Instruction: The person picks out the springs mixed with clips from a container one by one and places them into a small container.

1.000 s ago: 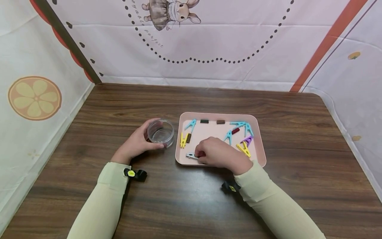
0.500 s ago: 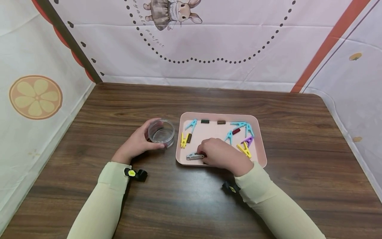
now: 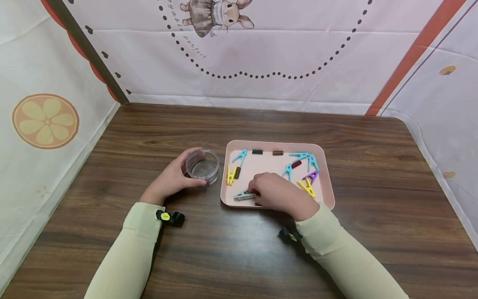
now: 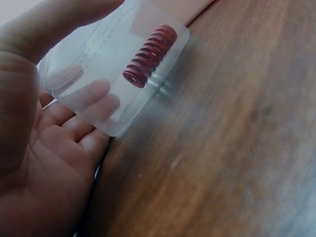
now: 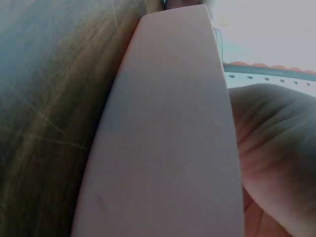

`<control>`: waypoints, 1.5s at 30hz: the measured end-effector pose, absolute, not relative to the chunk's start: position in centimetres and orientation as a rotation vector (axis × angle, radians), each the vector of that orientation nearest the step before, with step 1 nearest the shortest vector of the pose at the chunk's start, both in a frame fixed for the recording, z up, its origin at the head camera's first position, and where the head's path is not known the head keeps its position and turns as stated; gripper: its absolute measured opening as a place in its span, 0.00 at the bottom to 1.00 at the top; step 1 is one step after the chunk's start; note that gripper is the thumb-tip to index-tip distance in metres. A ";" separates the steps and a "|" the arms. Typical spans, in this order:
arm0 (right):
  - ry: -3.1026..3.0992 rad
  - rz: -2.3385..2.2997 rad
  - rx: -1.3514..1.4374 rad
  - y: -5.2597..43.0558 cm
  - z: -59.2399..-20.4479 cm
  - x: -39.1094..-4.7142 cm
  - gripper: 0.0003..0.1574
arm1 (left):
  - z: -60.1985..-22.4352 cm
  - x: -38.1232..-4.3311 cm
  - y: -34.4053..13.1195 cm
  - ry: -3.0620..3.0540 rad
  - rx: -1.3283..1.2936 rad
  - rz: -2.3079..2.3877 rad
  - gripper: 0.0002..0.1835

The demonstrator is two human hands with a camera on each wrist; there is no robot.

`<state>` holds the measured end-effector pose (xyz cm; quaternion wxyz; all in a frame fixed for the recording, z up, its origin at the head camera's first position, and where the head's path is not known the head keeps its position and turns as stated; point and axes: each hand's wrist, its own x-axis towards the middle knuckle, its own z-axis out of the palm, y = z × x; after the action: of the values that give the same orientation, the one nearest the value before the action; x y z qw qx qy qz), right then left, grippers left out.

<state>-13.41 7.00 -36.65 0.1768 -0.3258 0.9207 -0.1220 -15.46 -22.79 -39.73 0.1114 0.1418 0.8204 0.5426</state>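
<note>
- Wood-grain table [image 3: 239, 249] beneath everything; two pale green sleeves [image 3: 127, 253] cross its near side, a small black device [image 3: 171, 218] at each wrist.
- Right hand [image 3: 276, 190]: fingers curled narrow, holding one end of a grey clip [image 3: 243, 196] at the near left part of a pink tray [image 3: 257, 166]; fingertips partly hidden.
- Left hand [image 3: 173, 176]: thumb and fingers wide around a clear cup [image 3: 203, 166] just left of the tray; the left wrist view shows a red spring [image 4: 150, 55] through the cup wall.
- Farther into the tray: yellow clips [image 3: 307, 188], a purple clip [image 3: 310, 176] and blue clips [image 3: 287, 170]; a dark red spring [image 3: 296, 164] beside one blue clip; other springs [image 3: 278, 153], brown and dark, mostly near the far rim.
- Beyond the table: pale cloth [image 3: 261, 50] with a printed rabbit [image 3: 216, 16]; an orange slice [image 3: 46, 120] printed at left.
</note>
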 end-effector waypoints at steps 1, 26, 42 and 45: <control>2.607 -0.344 -0.921 7.1 -36.6 -13.4 0.05 | -39.7 -15.5 -22.8 2.408 0.415 1.595 0.49; 2.698 -0.530 -1.067 7.5 -35.1 -13.8 0.09 | -41.8 -16.5 -23.5 2.440 0.427 1.591 0.51; 2.792 -0.701 -1.223 6.6 -34.7 -14.3 0.07 | -42.0 -16.4 -23.6 2.438 0.480 1.601 0.51; 2.799 -0.717 -1.233 6.3 -34.5 -14.3 0.08 | -42.0 -16.3 -23.6 2.443 0.487 1.593 0.51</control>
<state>-14.32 6.25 -34.50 0.0002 -0.3927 0.8909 -0.2282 -16.30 -23.62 -42.03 0.0922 0.1640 0.8228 0.5363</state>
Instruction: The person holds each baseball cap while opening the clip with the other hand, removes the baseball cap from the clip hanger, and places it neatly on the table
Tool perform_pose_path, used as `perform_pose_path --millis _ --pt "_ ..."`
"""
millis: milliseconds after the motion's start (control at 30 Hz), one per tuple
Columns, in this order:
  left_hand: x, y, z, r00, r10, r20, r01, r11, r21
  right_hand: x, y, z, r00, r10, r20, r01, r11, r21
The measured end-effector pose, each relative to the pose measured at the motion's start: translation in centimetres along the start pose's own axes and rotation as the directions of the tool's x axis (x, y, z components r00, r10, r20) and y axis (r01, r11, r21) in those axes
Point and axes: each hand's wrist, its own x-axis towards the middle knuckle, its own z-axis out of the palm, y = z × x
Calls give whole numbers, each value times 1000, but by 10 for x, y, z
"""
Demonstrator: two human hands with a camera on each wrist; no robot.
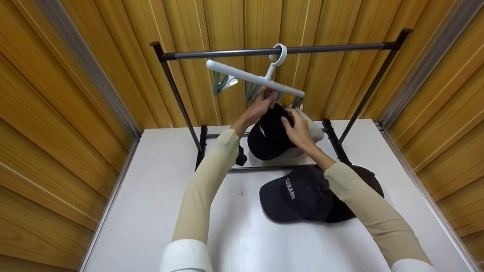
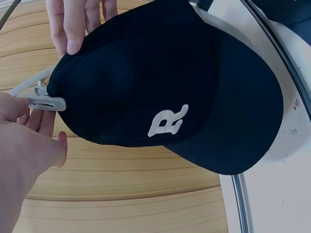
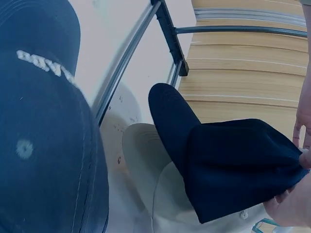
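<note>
A dark baseball cap (image 1: 270, 132) with a white letter R hangs brim-down below a white hanger (image 1: 257, 78). At the cap's upper end, my left hand (image 1: 261, 104) pinches a pale clip (image 2: 46, 103), which overlaps the fabric edge. Whether the clip bites the cloth is not plain. My right hand (image 1: 300, 130) holds the cap's right side, its fingers near the rim in the left wrist view. Behind the dark cap is a light-coloured cap (image 3: 170, 189), partly hidden by it.
The hanger hooks over the bar of a black rack (image 1: 340, 48). Other clips (image 1: 221, 83) dangle from its left part. A dark lettered cap (image 1: 298, 194) lies on the white table (image 1: 159, 211) in front, with another dark cap behind it under my right forearm. Wood-look walls (image 1: 227, 26) surround the table.
</note>
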Motion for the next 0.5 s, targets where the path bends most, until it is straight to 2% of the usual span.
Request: perform_pose_path --millis 167,267,500 --pt "-4 1 0 998 -57 41 57 998 -6 1 -1 2 998 59 19 -60 997 49" --pt "-7 3 0 993 -107 46 106 994 35 1 -2 2 994 104 38 -106 992 65" --pt "-8 4 0 986 -164 17 164 986 10 0 -8 2 969 222 109 -239 955 176"
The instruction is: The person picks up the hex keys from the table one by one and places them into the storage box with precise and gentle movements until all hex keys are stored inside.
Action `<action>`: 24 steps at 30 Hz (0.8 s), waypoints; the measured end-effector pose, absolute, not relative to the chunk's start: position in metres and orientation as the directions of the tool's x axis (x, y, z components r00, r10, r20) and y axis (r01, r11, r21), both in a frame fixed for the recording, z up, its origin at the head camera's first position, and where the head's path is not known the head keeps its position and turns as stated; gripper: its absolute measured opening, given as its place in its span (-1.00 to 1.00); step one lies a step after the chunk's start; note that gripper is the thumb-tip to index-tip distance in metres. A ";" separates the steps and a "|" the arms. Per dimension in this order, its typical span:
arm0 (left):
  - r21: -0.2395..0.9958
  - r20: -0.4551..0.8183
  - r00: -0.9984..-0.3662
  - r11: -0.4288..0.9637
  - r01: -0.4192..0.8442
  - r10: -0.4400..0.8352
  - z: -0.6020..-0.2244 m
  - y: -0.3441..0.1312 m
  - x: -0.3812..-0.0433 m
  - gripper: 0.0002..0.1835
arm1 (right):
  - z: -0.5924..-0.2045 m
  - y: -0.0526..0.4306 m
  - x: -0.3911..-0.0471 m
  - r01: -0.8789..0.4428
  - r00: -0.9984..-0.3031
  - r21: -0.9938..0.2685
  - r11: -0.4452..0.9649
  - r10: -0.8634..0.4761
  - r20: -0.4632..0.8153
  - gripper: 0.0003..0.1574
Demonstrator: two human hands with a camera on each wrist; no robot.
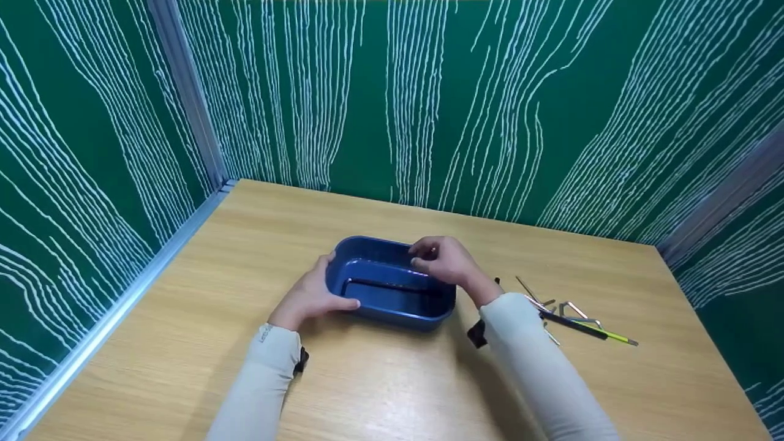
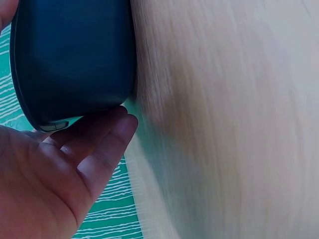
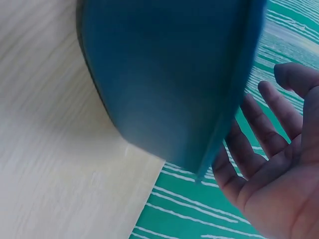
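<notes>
In the head view a dark blue plastic box (image 1: 392,315) stands in the middle of the table. My left hand (image 1: 312,291) grips its left end, the thumb along the front rim and the fingers at the far left corner. The left wrist view shows those fingers (image 2: 107,144) against the box's outer wall. A long black L-shaped hex key (image 1: 386,285) lies on the box floor, bent end at the left. Over the far right rim hovers my right hand (image 1: 450,260), its fingers loosely bent and nothing between them. In the right wrist view, its fingers (image 3: 259,127) spread beside the box wall.
Right of the box, partly behind my right sleeve, lies a loose pile of several hex keys (image 1: 576,311), silver and black, with a yellow-green rod (image 1: 615,336) among them. Green panels (image 1: 361,92) with white wavy lines enclose the wooden table (image 1: 202,269).
</notes>
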State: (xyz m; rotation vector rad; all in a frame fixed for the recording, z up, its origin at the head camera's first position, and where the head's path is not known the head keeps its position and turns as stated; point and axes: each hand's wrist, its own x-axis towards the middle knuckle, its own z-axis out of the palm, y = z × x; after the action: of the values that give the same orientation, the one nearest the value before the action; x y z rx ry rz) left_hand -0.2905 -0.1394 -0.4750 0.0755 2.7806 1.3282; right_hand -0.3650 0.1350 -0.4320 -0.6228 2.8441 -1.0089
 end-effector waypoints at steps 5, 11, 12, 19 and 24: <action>0.776 -0.040 -0.998 0.631 0.005 0.057 -0.476 -0.140 -0.291 0.31 | -0.428 0.145 -0.367 -0.357 -0.920 -0.602 0.714 -0.382 0.093 -0.74; 0.775 -0.047 -0.998 0.632 -0.009 0.043 -0.477 -0.139 -0.291 0.32 | -0.421 0.159 -0.369 -0.326 -0.933 -0.558 0.763 -0.357 0.056 -0.74; 0.775 -0.048 -0.998 0.632 -0.011 0.041 -0.478 -0.139 -0.291 0.31 | -0.420 0.162 -0.370 -0.307 -0.938 -0.557 0.772 -0.345 0.039 -0.73; 0.777 -0.041 -0.998 0.630 -0.009 0.037 -0.479 -0.139 -0.292 0.30 | -0.413 0.185 -0.375 -0.259 -0.955 -0.533 0.806 -0.297 0.015 -0.75; 0.789 -0.026 -0.998 0.615 0.013 0.055 -0.477 -0.138 -0.292 0.29 | -0.410 0.200 -0.377 -0.312 -0.944 -0.496 0.811 -0.323 0.066 -0.79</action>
State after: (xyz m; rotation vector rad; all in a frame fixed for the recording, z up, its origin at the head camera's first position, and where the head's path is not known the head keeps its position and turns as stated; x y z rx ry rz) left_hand -0.2918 -0.1384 -0.4770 0.0584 2.7798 1.3573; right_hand -0.3772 0.2002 -0.4095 -0.5211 2.9685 -0.8066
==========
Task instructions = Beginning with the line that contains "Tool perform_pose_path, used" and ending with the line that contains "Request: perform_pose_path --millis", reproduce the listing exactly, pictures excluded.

Output of the exercise =
Tool perform_pose_path, used as `perform_pose_path --millis _ --pt "_ ..."`
"""
millis: milliseconds after the motion's start (control at 30 Hz), one per tuple
Columns, in this order:
  left_hand: x, y, z, r00, r10, r20, r01, r11, r21
  right_hand: x, y, z, r00, r10, r20, r01, r11, r21
The measured end-effector pose, each relative to the pose measured at the motion's start: translation in centimetres along the start pose's own axes and rotation as the directions of the tool's x axis (x, y, z components r00, r10, r20) and y axis (r01, r11, r21) in those axes
Point and axes: each hand's wrist, its own x-axis towards the middle knuckle, its own z-axis out of the palm, y = z × x
Calls give whole numbers, each value times 1000, but by 10 for x, y, z
"""
Demonstrator: two human hands with a camera on each wrist; no robot.
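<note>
A dark baseball cap (image 1: 270, 132) with a white letter R hangs brim-down below a white hanger (image 1: 257, 78). At the cap's upper end, my left hand (image 1: 261, 104) pinches a pale clip (image 2: 46, 103), which overlaps the fabric edge. Whether the clip bites the cloth is not plain. My right hand (image 1: 300, 130) holds the cap's right side, its fingers near the rim in the left wrist view. Behind the dark cap is a light-coloured cap (image 3: 170, 189), partly hidden by it.
The hanger hooks over the bar of a black rack (image 1: 340, 48). Other clips (image 1: 221, 83) dangle from its left part. A dark lettered cap (image 1: 298, 194) lies on the white table (image 1: 159, 211) in front, with another dark cap behind it under my right forearm. Wood-look walls (image 1: 227, 26) surround the table.
</note>
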Motion for the next 0.5 s, targets where the path bends most, until it is straight to 2% of the usual span.
Request: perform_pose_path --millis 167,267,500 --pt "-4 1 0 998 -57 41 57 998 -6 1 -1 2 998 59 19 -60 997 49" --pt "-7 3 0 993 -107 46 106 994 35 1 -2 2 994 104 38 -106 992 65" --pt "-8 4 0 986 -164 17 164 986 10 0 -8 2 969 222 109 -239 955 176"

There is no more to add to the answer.